We travelled to Dartmoor on Friday afternoon and pitched a tent at the event centre. After registering and the usual socialising we had food and settled down for the night. The weather was fairly mild and mainly dry. There were to be two starts on Saturday, one from the event centre at the north end of Dartmoor and one some distance to the south. This was done in order to reduce the impact of a few thousand runners starting from the same point. From very early on Saturday morning, coaches were ferrying teams nearly an hour’s drive away to the SW end of Dartmoor. We were given a late, almost midday, start. This concerned us a bit since at best the most favourable spots at the overnight camp would have been taken by the time we arrived and at worse we could end up finishing in the dark.
And so we were off. The weather was dry and mild. A strong south westerly breeze was helping us along and we were covering the distance quickly. Navigation was not a problem in clear conditions and the gentle slopes meant that almost the whole course was runnable. On the way to the first checkpoint we had an encounter with an angry cow, which was protecting two very small calves. There were large numbers of ponies and horses about. Emma, who in the previous 24 hours was showing symptoms of a cold, was galloping along in the front, overtaking just about everything that was moving and I had to try hard to keep up. Setting off late as we did had one beneficial effect for us: There were runners’ trods in the many stretches of tussocky grass and we made maximum use of them wherever possible. The early part of the course had plenty of good streams for drinking but later on the water was quite murky and we both suffered dehydration.

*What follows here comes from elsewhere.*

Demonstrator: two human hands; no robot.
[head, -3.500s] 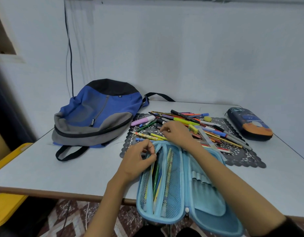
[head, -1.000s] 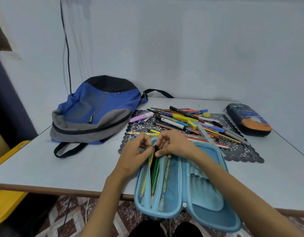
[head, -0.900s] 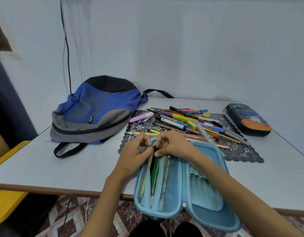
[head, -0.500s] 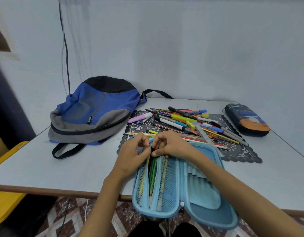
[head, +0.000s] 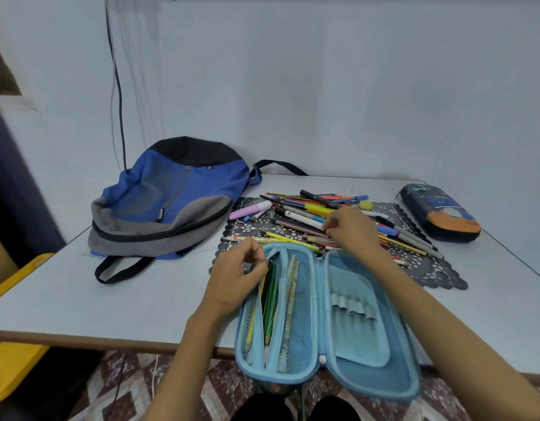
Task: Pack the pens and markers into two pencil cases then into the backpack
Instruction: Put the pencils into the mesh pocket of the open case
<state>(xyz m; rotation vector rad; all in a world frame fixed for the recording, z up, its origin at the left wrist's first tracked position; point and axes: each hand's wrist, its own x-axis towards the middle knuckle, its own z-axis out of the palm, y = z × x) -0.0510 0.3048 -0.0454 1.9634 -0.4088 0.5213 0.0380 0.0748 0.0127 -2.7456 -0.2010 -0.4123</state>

We arrived at the overnight camp in good spirits well before dark. It was not the best of places to pitch a tent but at least it was dry and although quite windy it was not cold. Small lightweight tents, such as our Terra Nova laser, offer little comfort but they do keep the wind and the rain out. We rested and fed ourselves and pondered as to what our day 1 result might be. While Emma took a rest, I went to find out. We lay in 18th position out of around 200 teams in our class and much to my delight we were first mixed team by 7 minutes and a very close second on the vets handicap. Emma was pleased to hear the good news. We had a target for day 2: to defend our position. I promised to run faster on Sunday than I did on Saturday, something that I always do in mountain marathons anyway.
With the clocks going back Saturday night is a very long night in the tent. The weather had turned wild. Gale force winds and heavy rain pounded and shook the tent all night long. Despite that, we were very warm in our sleeping bags. I had quite a good sleep, Emma didn’t.
The rain stayed off while we were preparing for the day 2 start but the rest of the day was very wet and we were heading into a strong wind most of the time. The ground was waterlogged and the streams in spate. Visibility was clear to start with but later on the land was covered by a blanket of thick mist. I prefer this condition as it slows down the field and calls for careful navigation. We kept up a good pace and finished day 2 in 11th position, a considerable improvement on day 1. This gave us an overall 14th position, first mixed team and first vets. And we were delighted. In our previous mountain marathon, the Lowe Alpine, we came close to the prizes but a bad day 2 decision and lack of fitness prevented us getting the result we had hoped for. This good result came as a partial compensation to Emma, who had recently lost most of her outdoor gear in a burglary. We left Dartmoor with happy memories and looking forward to the next marathon.